EXERCISE DESCRIPTION —
Below are some records. Print exactly the lines between the one holding "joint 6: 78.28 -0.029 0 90" and the one holding "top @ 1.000", inclusive, and nothing else.

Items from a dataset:
____________
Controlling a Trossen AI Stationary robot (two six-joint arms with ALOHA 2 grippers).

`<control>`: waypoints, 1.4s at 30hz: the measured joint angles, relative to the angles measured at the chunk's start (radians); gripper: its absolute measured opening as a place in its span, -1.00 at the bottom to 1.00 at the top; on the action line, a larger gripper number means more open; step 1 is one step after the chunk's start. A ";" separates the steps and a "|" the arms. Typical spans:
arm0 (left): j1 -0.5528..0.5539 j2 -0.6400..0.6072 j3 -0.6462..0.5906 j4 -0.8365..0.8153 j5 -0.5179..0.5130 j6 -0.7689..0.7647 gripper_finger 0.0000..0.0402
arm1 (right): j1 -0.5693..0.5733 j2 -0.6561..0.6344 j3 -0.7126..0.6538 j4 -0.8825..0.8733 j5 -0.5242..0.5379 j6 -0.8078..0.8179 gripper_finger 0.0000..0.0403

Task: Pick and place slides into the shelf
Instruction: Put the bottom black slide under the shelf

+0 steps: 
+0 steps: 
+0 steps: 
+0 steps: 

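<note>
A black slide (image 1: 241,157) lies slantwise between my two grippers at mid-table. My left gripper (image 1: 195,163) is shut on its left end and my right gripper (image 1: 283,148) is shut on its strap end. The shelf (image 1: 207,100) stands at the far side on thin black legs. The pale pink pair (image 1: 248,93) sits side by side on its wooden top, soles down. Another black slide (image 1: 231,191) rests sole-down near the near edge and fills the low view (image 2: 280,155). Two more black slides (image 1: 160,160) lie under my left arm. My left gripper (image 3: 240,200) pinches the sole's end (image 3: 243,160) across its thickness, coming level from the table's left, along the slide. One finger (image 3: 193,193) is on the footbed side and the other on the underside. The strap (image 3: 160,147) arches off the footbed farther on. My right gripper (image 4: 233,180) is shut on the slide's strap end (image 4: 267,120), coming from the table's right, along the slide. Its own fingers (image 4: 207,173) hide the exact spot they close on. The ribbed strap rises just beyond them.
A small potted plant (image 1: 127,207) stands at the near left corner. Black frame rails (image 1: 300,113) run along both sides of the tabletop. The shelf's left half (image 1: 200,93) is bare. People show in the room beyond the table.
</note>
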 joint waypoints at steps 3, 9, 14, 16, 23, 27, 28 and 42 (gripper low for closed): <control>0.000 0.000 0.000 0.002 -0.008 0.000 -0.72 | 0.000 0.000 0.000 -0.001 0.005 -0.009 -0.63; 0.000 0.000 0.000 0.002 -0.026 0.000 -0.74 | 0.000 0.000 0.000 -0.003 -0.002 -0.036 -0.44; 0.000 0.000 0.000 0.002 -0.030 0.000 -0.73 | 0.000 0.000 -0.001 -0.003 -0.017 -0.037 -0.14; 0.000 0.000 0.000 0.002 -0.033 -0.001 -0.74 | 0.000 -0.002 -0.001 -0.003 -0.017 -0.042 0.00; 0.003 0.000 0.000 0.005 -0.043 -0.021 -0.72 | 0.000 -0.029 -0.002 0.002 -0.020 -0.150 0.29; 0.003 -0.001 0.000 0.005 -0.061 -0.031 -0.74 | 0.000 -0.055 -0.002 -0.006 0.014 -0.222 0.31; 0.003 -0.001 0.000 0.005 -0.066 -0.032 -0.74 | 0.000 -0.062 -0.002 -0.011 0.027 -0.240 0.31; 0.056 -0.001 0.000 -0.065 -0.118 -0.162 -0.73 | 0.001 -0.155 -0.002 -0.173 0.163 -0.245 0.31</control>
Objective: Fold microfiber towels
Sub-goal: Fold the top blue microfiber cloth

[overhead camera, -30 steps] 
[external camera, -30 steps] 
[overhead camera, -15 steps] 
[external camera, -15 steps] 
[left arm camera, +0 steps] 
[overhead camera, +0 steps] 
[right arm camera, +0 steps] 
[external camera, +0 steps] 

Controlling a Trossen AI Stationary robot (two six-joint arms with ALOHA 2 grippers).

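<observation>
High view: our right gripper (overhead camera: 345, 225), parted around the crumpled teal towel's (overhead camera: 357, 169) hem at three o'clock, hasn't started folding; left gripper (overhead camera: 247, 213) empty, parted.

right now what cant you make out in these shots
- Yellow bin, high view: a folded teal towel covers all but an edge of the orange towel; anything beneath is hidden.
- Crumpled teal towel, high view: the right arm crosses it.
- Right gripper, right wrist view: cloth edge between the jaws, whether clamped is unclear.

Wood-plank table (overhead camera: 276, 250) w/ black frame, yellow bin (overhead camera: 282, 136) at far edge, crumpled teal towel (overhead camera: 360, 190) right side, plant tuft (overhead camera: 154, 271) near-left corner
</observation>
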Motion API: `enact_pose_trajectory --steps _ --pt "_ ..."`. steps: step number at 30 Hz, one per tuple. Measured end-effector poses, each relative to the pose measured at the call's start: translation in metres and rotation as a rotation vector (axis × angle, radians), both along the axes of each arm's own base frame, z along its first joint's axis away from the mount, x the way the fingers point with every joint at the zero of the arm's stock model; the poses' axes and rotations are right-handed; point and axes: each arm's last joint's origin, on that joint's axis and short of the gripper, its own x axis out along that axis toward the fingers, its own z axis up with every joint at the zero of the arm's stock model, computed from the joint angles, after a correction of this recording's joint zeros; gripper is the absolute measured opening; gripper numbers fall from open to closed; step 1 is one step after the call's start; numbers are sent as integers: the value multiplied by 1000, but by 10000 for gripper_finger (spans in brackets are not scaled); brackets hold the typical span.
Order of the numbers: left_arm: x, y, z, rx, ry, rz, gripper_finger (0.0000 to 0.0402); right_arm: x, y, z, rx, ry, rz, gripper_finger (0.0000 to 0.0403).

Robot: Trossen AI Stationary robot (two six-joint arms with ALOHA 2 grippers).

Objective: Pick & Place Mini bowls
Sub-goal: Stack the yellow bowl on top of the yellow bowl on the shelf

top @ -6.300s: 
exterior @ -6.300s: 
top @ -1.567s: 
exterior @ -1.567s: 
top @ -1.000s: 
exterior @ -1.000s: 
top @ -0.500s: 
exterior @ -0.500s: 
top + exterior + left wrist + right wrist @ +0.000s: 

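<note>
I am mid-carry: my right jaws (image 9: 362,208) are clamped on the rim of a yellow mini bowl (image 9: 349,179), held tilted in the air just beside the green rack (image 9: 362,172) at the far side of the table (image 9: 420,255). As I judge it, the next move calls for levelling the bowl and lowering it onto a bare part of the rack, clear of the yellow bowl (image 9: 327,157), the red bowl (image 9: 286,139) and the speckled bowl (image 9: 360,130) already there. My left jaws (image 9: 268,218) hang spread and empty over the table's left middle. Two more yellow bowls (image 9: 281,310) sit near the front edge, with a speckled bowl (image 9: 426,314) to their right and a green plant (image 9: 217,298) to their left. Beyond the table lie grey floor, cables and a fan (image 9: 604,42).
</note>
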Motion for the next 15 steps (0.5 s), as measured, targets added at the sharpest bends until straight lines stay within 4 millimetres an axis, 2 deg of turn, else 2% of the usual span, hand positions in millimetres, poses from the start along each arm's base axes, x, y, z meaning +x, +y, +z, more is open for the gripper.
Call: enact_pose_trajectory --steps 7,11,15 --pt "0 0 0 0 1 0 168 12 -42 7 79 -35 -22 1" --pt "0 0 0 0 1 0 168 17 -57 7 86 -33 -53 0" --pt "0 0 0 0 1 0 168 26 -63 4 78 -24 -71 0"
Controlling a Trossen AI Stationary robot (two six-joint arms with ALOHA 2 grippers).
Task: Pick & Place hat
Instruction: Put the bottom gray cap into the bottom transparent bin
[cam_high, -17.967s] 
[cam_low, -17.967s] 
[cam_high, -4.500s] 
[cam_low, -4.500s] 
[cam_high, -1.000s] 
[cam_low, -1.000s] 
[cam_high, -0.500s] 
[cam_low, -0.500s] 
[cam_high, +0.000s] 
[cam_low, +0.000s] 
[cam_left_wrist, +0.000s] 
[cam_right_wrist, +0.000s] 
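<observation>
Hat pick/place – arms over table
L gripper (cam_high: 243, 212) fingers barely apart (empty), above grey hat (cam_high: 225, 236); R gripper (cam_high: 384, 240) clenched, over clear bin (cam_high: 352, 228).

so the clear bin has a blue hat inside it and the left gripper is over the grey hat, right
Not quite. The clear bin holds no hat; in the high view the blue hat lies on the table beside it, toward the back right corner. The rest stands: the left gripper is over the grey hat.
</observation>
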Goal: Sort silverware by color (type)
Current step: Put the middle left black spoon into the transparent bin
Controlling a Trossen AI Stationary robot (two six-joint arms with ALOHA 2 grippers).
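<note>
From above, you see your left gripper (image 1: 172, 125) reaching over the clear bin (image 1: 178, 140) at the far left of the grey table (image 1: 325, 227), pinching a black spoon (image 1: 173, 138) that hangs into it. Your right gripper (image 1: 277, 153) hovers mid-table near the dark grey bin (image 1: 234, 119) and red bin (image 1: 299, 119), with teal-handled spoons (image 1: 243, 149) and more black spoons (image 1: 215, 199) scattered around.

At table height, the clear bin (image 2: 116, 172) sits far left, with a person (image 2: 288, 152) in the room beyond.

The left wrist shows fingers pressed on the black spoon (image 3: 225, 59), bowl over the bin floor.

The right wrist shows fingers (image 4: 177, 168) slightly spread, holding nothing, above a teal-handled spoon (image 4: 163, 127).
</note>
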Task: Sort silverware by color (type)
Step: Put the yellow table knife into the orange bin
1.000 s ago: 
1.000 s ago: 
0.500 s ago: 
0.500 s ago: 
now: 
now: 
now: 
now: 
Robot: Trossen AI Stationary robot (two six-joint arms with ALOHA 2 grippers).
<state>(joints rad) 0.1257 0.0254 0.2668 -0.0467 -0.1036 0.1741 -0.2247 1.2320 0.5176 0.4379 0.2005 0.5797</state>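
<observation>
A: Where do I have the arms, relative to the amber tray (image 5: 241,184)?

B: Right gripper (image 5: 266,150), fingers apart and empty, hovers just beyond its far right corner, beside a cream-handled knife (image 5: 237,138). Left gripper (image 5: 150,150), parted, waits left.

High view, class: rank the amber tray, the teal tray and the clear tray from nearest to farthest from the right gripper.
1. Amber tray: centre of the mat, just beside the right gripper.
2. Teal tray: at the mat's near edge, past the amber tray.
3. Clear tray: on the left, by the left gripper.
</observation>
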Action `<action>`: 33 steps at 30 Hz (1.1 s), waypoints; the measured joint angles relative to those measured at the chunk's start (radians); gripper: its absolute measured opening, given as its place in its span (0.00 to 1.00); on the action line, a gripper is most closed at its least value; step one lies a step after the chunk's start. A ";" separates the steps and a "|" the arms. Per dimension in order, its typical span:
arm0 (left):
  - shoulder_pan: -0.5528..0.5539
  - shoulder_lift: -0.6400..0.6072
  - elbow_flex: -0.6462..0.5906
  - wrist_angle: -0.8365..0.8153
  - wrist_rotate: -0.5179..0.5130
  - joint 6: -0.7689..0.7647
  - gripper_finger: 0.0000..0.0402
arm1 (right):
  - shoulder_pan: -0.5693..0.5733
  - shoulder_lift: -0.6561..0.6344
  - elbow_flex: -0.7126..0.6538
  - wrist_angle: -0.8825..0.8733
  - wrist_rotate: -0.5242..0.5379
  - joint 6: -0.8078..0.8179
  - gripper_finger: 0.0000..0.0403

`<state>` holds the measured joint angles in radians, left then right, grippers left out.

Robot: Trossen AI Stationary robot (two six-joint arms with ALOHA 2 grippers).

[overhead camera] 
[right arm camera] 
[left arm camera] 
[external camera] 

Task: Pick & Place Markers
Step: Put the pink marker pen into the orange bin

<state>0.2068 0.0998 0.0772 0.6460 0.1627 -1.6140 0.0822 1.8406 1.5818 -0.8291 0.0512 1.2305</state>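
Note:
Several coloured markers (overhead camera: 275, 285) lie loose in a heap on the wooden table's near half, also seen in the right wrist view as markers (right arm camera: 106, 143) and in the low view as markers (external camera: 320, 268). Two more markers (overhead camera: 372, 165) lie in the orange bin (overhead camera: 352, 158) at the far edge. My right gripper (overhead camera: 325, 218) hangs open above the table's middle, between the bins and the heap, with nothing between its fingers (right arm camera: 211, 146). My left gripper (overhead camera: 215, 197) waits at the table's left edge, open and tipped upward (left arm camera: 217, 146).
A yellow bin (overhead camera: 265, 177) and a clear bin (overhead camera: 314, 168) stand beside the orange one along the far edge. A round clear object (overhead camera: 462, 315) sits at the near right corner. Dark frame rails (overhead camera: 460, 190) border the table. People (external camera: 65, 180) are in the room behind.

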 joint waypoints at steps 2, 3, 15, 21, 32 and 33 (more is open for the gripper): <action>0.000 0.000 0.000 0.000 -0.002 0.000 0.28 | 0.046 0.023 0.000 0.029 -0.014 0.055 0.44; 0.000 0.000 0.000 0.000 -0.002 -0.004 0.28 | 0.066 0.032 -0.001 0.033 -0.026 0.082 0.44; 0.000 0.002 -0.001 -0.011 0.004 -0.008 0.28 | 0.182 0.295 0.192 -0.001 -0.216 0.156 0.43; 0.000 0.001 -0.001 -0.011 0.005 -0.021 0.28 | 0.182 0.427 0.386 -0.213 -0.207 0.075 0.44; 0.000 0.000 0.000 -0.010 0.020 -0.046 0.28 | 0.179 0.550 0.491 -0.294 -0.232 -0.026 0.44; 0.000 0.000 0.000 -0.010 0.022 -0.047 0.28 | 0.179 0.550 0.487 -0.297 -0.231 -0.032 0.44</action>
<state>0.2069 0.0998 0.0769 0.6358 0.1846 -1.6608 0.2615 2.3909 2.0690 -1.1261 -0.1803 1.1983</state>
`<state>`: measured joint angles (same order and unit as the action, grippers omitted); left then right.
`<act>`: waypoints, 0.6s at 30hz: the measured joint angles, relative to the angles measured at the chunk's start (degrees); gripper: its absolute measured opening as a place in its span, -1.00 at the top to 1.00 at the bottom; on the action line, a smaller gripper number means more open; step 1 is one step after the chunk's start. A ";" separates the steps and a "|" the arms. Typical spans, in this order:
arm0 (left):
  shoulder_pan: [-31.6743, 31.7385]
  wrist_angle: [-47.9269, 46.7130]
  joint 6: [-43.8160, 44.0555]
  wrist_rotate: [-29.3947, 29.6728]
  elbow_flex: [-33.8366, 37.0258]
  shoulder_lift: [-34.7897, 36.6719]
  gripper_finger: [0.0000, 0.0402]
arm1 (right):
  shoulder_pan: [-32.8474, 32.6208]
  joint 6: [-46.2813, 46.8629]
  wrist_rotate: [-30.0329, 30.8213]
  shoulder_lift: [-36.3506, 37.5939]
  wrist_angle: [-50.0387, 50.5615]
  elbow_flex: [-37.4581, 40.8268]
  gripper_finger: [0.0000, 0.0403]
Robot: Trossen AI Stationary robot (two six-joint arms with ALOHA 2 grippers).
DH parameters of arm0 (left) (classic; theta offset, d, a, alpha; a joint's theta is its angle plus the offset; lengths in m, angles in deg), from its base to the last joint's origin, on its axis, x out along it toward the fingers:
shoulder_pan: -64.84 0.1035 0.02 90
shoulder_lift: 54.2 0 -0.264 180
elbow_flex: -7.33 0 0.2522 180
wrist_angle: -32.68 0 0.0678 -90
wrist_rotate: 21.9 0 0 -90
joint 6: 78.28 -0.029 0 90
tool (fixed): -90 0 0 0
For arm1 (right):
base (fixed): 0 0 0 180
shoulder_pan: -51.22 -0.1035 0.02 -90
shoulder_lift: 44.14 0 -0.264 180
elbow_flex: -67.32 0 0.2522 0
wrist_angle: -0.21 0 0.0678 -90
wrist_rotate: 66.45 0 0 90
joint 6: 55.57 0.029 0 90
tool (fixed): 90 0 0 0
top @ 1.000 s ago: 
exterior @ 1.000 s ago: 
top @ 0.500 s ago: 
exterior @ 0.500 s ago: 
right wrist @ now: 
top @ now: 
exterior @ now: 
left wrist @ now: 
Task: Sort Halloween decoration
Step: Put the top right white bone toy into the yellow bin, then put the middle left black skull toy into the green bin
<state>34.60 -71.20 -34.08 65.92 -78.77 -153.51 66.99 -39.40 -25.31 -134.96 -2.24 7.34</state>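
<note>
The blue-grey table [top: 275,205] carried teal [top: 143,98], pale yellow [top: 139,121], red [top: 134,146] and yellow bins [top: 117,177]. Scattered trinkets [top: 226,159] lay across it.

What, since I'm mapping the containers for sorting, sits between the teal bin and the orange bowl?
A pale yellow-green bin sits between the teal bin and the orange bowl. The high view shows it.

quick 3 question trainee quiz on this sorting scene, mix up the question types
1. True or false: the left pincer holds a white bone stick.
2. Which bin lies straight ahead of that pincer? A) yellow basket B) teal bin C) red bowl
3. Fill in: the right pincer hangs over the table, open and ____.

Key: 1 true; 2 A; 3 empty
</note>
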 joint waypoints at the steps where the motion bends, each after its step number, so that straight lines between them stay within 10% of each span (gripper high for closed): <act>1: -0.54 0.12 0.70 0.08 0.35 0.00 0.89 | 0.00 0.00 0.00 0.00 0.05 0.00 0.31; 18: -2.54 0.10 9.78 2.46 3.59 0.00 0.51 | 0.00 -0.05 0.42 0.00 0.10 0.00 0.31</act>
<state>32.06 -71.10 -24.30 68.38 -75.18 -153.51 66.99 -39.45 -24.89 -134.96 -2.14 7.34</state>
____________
SOLUTION FOR THIS PROBLEM —
joint 6: 78.28 -0.029 0 90
tool (fixed): -90 0 0 0
For arm1 (right):
base (fixed): 0 0 0 180
shoulder_pan: -51.22 -0.1035 0.02 -90
shoulder_lift: 44.14 0 -0.264 180
elbow_flex: -67.32 0 0.2522 0
wrist_angle: -0.21 0 0.0678 -90
wrist_rotate: 66.45 0 0 90
joint 6: 55.57 0.029 0 90
tool (fixed): 90 0 0 0
top @ 1.000 s ago: 

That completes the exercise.